→ **AIM OF THE EXERCISE**:
Only the lines holding "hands" are wanted; find them in the listing and return each one.

→ **DATA TO USE**:

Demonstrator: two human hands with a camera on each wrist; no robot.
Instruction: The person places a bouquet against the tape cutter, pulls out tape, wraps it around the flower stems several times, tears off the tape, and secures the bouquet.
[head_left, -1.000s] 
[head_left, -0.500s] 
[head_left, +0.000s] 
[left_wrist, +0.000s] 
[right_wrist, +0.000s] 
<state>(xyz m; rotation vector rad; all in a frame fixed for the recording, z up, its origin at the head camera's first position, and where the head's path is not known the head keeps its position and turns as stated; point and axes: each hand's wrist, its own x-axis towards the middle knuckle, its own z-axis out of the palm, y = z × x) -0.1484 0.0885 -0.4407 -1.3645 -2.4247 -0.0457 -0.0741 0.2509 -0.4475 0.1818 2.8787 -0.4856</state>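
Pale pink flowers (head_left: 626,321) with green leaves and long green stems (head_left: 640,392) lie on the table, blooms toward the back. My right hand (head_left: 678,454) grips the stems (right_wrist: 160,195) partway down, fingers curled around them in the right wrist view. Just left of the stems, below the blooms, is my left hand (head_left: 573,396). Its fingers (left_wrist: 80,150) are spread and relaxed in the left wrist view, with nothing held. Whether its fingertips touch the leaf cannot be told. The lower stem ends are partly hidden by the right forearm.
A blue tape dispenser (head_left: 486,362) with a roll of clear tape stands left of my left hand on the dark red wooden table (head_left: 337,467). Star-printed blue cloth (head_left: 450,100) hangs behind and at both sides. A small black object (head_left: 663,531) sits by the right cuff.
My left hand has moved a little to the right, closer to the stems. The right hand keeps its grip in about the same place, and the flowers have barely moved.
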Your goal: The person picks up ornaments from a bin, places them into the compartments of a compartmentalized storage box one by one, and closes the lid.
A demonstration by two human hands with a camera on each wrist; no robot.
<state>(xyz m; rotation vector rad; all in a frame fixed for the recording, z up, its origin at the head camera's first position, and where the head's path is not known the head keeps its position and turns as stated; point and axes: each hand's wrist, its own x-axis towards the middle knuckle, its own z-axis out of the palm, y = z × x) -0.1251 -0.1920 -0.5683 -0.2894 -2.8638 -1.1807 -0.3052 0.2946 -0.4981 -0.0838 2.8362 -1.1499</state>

→ **RESULT**:
Demonstrator: two human hands with a camera on each wrist; no robot.
A demonstration by two human hands with a camera on each wrist; no robot.

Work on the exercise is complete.